Five minutes later, he came back in with Jenny, beak trimmed to a beautiful normal length. 
I have some pictures that I'll add later to show the great improvement in it.


----------



## FaeryBee (May 9, 2011)

*I'm so glad to hear the vet visit went well! :thumbsup:
We'll all be looking forward to seeing Jenny's new look! *


----------



## Therm (Aug 2, 2015)

Okay, here's the before and after shots.

I didn't post the top left picture until after her beak was sorted as I found if very sad she was left like this. 
It was very satisfying watching her tuck into a hearty meal after the drama of her adventure was over.


----------



## RavensGryf (May 8, 2015)

Jenny looks fabulous after the spa treatment . Although to her I'm sure she didn't feel like she was at the spa .


----------



## StarlingWings (Mar 15, 2013)

She looks wonderful!
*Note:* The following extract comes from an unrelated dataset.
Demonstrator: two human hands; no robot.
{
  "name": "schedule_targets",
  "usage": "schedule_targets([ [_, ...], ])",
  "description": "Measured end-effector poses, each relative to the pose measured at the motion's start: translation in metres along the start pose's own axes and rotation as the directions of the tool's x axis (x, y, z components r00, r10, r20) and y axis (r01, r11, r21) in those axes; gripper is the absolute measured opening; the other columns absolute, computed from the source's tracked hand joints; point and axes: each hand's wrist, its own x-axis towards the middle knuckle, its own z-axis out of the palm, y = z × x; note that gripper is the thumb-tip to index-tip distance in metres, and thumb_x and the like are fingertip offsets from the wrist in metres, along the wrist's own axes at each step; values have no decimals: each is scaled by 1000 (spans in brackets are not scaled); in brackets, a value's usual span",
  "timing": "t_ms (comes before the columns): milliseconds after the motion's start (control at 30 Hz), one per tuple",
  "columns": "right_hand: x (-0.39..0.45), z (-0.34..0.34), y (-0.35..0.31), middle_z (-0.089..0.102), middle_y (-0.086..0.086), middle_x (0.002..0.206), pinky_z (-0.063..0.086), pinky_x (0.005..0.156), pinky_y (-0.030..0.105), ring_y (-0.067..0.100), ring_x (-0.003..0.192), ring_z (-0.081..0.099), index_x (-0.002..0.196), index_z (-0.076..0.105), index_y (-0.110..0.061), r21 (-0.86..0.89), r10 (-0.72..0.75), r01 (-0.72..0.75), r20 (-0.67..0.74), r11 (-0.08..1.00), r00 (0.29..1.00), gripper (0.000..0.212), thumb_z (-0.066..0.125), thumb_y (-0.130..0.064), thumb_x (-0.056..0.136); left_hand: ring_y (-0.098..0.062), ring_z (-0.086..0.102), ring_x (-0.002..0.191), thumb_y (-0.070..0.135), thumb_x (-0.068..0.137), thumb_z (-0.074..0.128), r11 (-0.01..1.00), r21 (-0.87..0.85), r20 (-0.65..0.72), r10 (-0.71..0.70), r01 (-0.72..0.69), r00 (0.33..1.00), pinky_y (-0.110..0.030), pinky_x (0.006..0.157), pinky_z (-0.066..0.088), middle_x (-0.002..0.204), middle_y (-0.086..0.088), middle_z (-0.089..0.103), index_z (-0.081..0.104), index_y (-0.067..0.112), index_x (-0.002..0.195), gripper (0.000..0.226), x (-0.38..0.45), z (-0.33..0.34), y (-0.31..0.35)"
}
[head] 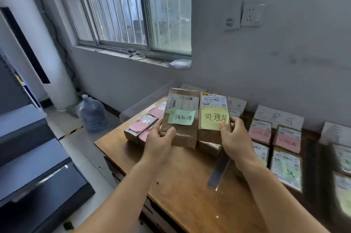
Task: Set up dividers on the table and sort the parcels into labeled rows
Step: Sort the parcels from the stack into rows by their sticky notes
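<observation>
My left hand (160, 137) grips the near end of a brown parcel with a green note (182, 107), lifted above the wooden table (180, 181). Beside it, my right hand (234, 134) grips a second brown parcel with a yellow note (213, 111), also raised. Under them lie more parcels with pink notes (141, 127). A metal divider strip (218, 173) lies flat on the table below my right wrist. To the right, parcels with pink notes (260, 133) and green notes (286, 170) lie in rows before a handwritten paper label (279, 118) at the wall.
A clear plastic sheet (146, 99) stands at the table's far left edge. A water jug (92, 113) sits on the floor by a white column. Dark grey cabinets (34, 156) stand left of the table. A window and wall sockets are behind.
</observation>
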Motion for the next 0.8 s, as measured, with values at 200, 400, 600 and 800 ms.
schedule_targets([
  [200,46,42,1,57,1,118,46,62,16,10,96,56,135,34,-18,27,99,-99,-5,995,995,43,48,-34,97,-13,65,100,15,92,60,999,5,24,-41,41,999,-33,89,54,105,10,67,49,42,110,35,66,-8,-3],
  [400,69,62,4,56,7,123,53,89,41,20,110,56,134,34,-21,25,160,-159,-43,987,986,42,48,-34,97,-19,61,108,13,92,59,997,-12,75,-70,71,995,-32,82,55,117,0,65,48,29,133,45,109,-11,-11],
  [600,68,73,12,53,9,126,56,83,37,20,105,58,134,35,-22,-7,220,-222,-110,975,969,40,47,-33,97,-19,60,110,18,93,59,997,-17,141,-71,75,987,-41,91,54,122,-1,61,43,29,138,49,136,-14,-19],
  [800,36,103,14,54,9,124,53,87,39,20,104,57,133,39,-23,-95,260,-276,-156,956,953,38,46,-34,97,-17,61,105,16,93,59,996,-56,215,-60,74,975,-36,90,53,118,-4,63,44,23,136,46,160,-33,-24],
])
I'm so glad to hear the vet visit went well and that little Jenny is all sorted out  

I can't wait to see more of your beautiful girl


----------



## FaeryBee (May 9, 2011)

*Wow -- that is truly a huge transformation.

I'm so glad Jenny is able to eat properly now.
Although the actual trim might not have been fun, I'm sure she must be enjoying the results!

She looks beautiful *


----------



## Therm (Aug 2, 2015)

RavensGryf said:


> Jenny looks fabulous after the spa treatment . Although to her I'm sure she didn't feel like she was at the spa .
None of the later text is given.